§ **What the task asks**
Copy, from the material below, each line that contains the word "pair".

::: Supplied records

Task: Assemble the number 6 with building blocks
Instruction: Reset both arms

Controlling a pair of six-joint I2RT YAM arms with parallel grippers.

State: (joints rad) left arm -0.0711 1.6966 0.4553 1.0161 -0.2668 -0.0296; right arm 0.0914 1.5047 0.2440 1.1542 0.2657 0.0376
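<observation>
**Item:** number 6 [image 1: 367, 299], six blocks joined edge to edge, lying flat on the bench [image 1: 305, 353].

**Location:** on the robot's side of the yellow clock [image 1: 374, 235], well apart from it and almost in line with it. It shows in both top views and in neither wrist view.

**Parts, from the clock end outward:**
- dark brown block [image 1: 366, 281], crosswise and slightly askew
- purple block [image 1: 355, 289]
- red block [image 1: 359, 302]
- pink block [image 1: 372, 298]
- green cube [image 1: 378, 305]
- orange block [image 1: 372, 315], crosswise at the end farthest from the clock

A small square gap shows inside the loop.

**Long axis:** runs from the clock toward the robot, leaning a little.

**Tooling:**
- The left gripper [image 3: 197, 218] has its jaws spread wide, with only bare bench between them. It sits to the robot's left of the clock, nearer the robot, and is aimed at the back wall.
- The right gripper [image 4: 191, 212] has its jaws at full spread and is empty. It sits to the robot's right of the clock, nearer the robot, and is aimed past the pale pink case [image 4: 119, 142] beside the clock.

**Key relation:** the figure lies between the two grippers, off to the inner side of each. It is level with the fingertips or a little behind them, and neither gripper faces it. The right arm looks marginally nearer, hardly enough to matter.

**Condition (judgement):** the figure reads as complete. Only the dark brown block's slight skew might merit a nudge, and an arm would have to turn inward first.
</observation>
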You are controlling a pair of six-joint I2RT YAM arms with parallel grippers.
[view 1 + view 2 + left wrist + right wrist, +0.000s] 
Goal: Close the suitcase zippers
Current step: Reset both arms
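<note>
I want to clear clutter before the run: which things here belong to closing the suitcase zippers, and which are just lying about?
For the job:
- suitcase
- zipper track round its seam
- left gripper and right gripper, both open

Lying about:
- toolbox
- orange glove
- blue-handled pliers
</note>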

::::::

§ **Answer space**
Controlling a pair of six-joint I2RT YAM arms with parallel grippers.
You are controlling a pair of six-joint I2RT YAM arms with parallel grippers.

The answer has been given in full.